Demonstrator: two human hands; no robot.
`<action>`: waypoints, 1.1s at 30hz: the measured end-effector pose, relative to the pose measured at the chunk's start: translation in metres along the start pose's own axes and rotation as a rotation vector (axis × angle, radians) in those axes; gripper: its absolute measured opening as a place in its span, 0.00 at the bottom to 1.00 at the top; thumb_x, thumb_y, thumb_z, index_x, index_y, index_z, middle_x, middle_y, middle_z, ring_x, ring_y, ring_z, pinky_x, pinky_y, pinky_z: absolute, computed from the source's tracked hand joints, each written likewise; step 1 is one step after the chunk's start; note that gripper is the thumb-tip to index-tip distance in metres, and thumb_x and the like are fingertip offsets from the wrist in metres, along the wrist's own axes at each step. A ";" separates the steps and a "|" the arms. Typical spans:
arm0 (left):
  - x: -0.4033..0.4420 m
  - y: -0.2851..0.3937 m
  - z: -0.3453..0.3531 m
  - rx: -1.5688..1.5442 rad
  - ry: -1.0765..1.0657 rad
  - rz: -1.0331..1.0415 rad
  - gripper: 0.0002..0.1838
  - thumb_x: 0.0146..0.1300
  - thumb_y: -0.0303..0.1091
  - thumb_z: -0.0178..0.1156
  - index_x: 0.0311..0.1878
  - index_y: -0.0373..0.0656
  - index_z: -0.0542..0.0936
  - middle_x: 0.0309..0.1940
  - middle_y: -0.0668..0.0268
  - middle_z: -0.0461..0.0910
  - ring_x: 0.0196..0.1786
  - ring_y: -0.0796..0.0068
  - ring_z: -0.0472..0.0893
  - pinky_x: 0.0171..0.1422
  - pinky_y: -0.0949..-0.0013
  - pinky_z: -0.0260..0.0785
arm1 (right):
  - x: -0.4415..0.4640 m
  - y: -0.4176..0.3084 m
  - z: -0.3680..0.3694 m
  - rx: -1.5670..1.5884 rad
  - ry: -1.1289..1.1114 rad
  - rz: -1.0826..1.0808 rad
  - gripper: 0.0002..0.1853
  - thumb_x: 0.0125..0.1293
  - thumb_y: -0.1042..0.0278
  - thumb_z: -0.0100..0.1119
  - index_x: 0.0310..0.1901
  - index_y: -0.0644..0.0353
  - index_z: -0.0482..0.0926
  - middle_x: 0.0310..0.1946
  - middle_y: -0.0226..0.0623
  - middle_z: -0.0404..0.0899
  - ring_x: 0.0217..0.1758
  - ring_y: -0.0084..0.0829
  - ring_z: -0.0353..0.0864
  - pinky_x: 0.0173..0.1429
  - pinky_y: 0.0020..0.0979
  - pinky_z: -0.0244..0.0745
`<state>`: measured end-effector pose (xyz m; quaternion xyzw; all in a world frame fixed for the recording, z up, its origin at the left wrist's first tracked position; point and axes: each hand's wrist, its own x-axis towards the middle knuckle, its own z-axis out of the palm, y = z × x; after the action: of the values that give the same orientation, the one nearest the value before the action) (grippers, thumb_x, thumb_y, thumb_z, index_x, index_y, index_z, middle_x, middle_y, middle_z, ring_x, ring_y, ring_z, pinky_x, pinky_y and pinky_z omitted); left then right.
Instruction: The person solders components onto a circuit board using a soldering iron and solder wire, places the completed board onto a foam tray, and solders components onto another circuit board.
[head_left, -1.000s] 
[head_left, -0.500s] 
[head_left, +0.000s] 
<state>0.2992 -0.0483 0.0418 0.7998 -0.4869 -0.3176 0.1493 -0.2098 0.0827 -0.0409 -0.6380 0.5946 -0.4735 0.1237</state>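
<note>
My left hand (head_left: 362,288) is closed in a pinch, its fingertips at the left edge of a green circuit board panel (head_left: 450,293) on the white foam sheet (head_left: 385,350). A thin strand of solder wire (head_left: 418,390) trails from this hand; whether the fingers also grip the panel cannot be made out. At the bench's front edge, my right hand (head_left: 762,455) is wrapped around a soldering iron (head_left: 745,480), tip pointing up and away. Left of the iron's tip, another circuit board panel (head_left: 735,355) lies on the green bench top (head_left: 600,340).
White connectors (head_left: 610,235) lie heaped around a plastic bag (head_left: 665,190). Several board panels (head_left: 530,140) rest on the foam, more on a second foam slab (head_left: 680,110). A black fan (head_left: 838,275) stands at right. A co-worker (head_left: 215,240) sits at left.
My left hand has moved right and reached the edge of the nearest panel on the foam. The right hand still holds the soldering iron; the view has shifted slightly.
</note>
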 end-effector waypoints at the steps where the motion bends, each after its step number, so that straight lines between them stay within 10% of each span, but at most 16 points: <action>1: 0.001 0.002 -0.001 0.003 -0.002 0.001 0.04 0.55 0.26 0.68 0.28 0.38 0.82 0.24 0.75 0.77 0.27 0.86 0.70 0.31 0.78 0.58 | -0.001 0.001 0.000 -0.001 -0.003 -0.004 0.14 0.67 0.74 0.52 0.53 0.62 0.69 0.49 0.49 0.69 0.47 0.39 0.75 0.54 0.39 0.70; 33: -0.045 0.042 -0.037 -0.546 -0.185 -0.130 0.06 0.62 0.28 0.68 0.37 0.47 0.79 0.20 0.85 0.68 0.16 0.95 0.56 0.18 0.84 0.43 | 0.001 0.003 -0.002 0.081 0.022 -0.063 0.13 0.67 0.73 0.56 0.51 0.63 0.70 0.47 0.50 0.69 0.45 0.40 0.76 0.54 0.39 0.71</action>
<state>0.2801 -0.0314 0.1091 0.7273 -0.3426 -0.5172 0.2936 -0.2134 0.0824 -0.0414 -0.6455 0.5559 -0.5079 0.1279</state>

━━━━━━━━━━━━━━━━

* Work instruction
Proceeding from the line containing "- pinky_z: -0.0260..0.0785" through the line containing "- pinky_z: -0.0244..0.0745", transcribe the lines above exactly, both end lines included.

* Task output
  - pinky_z: -0.0260..0.0785
arm1 (right):
  - x: -0.4415..0.4640 m
  - y: -0.4176..0.3084 m
  - z: -0.3680..0.3694 m
  - rx: -1.5670..1.5884 rad
  - ry: -1.1289..1.1114 rad
  - rz: -1.0826..1.0808 rad
  - gripper: 0.0002..0.1853
  - thumb_x: 0.0125..0.1293
  - thumb_y: -0.1042..0.0278
  - thumb_z: -0.0100..0.1119
  - index_x: 0.0310..0.1901
  - index_y: -0.0644..0.0353
  - index_z: -0.0482..0.0926
  - middle_x: 0.0310..0.1946
  - middle_y: -0.0226..0.0623
  - middle_z: -0.0404..0.0899
  - ring_x: 0.0217..0.1758
  - ring_y: -0.0084..0.0829
  - ring_z: -0.0353..0.0864
  - pinky_x: 0.0173..0.1429
  - pinky_y: 0.0020..0.0979
  - pinky_z: -0.0244..0.0745

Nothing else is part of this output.